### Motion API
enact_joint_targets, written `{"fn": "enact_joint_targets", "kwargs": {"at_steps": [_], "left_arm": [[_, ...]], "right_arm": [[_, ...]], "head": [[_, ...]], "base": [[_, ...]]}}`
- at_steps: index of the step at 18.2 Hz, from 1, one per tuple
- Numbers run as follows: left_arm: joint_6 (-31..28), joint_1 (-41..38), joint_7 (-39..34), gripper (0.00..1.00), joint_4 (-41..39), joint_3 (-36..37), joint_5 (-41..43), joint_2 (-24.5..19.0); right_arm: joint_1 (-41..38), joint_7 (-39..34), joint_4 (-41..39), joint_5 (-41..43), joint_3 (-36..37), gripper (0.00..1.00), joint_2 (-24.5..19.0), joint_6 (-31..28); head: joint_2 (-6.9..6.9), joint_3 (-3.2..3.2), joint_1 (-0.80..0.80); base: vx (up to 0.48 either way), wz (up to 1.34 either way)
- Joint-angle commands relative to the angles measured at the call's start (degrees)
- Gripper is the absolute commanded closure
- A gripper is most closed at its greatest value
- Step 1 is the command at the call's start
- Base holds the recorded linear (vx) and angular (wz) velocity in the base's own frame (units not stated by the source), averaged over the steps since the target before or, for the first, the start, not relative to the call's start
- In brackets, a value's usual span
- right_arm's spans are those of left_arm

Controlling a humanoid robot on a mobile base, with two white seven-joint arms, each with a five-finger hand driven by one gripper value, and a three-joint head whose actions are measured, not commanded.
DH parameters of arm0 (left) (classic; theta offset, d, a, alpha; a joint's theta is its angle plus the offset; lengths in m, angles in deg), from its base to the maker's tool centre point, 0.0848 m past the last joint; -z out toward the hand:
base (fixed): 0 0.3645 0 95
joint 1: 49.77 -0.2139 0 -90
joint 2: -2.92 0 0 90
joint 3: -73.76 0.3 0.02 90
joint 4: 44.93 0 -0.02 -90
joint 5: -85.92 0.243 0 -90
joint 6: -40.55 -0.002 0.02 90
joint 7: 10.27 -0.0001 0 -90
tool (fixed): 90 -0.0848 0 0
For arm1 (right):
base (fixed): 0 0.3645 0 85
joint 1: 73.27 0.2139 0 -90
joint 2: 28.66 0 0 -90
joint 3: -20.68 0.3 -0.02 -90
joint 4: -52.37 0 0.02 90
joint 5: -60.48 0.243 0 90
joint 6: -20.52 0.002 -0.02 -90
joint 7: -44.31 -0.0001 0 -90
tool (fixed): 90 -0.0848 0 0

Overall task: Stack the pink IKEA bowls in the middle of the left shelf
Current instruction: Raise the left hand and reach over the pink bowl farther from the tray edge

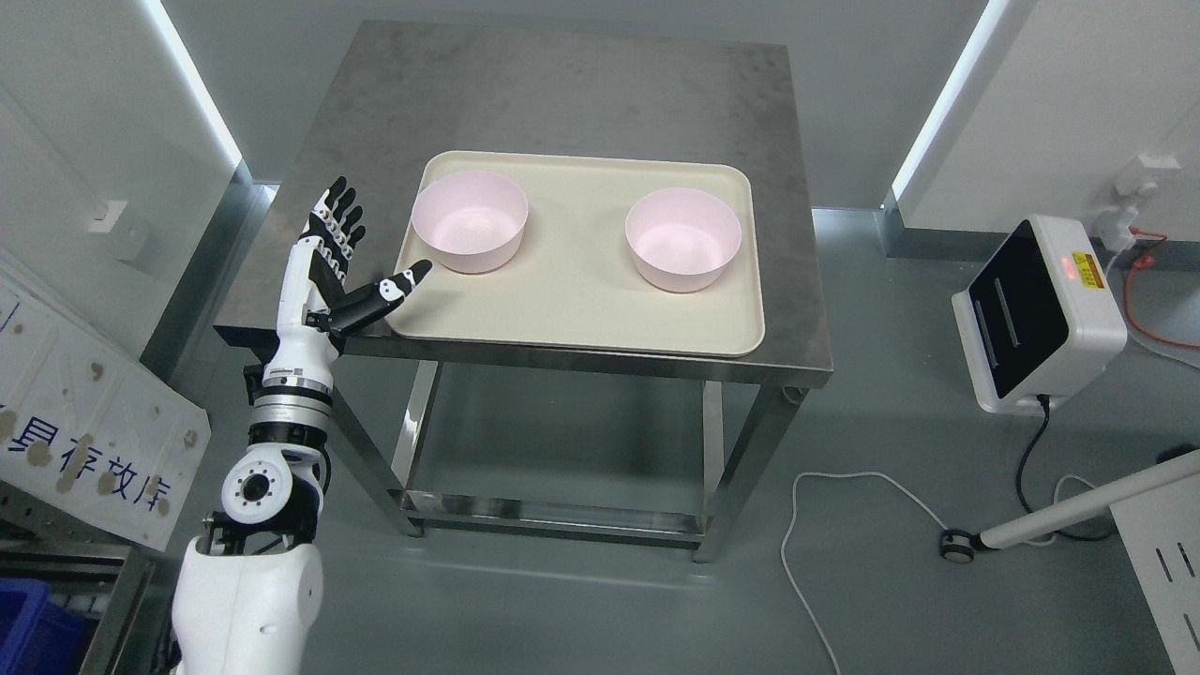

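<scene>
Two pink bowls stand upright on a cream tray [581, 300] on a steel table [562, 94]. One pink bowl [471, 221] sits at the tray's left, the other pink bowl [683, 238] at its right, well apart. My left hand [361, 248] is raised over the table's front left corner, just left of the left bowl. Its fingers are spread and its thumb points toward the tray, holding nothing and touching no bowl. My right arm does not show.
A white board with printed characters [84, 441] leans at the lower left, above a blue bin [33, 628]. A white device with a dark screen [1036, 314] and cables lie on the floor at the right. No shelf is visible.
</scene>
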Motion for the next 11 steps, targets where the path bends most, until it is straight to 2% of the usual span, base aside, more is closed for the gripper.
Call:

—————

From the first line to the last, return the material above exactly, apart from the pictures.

### Motion API
enact_joint_targets, written `{"fn": "enact_joint_targets", "kwargs": {"at_steps": [_], "left_arm": [[_, ...]], "right_arm": [[_, ...]], "head": [[_, ...]], "base": [[_, ...]]}}`
- at_steps: index of the step at 18.2 Hz, from 1, one per tuple
- Numbers run as follows: left_arm: joint_6 (-31..28), joint_1 (-41..38), joint_7 (-39..34), gripper (0.00..1.00), joint_4 (-41..39), joint_3 (-36..37), joint_5 (-41..43), joint_2 (-24.5..19.0); right_arm: joint_1 (-41..38), joint_7 (-39..34), joint_4 (-41..39), joint_5 (-41..43), joint_3 (-36..37), gripper (0.00..1.00), joint_2 (-24.5..19.0), joint_6 (-31..28); head: joint_2 (-6.9..6.9), joint_3 (-3.2..3.2), joint_1 (-0.80..0.80); base: vx (up to 0.48 either way), wz (up to 1.34 either way)
- Joint-angle commands relative to the angles measured at the call's start (degrees)
- Gripper is the absolute commanded closure
- A gripper is most closed at its greatest value
- Step 1 is the command at the call's start
- Base holds the recorded linear (vx) and angular (wz) velocity in the base's own frame (units not stated by the source), averaged over the steps since the target before or, for the first, the start, not relative to the call's start
- In brackets, a value's usual span
- right_arm's spans are those of left_arm

Controlling a humanoid robot on a mobile base, with two white seven-joint arms, each with a five-finger hand driven by one gripper value, and a three-joint head whose actions are measured, not commanded.
DH parameters of arm0 (left) (classic; theta offset, d, a, alpha; a joint's theta is its angle plus the offset; lengths in m, angles in deg), from its base to the maker's tool centre point, 0.0848 m past the last joint; -z out toward the hand:
base (fixed): 0 0.3645 0 95
joint 1: 49.77 -0.2139 0 -90
joint 2: -2.92 0 0 90
joint 3: -73.76 0.3 0.02 90
joint 4: 44.93 0 -0.02 -90
joint 5: -85.92 0.243 0 -90
joint 6: -40.55 -0.002 0.02 90
joint 7: 10.27 -0.0001 0 -90
tool (fixed): 90 -0.0848 0 0
For arm1 (right):
base (fixed): 0 0.3645 0 85
joint 1: 73.27 0.2139 0 -90
joint 2: 28.66 0 0 -90
joint 3: -20.68 0.3 -0.02 -90
joint 4: -52.37 0 0.02 90
joint 5: -60.48 0.243 0 90
joint 6: -20.52 0.002 -0.02 -90
joint 7: -44.31 -0.0001 0 -90
tool (fixed): 90 -0.0848 0 0

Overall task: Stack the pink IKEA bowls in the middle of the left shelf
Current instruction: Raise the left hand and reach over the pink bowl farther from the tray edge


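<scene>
Two pink bowls stand upright on a cream tray [581, 300] on a steel table [562, 94]. One pink bowl [471, 221] sits at the tray's left, the other pink bowl [683, 238] at its right, well apart. My left hand [361, 248] is raised over the table's front left corner, just left of the left bowl. Its fingers are spread and its thumb points toward the tray, holding nothing and touching no bowl. My right arm does not show.
A white board with printed characters [84, 441] leans at the lower left, above a blue bin [33, 628]. A white device with a dark screen [1036, 314] and cables lie on the floor at the right. No shelf is visible.
</scene>
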Motion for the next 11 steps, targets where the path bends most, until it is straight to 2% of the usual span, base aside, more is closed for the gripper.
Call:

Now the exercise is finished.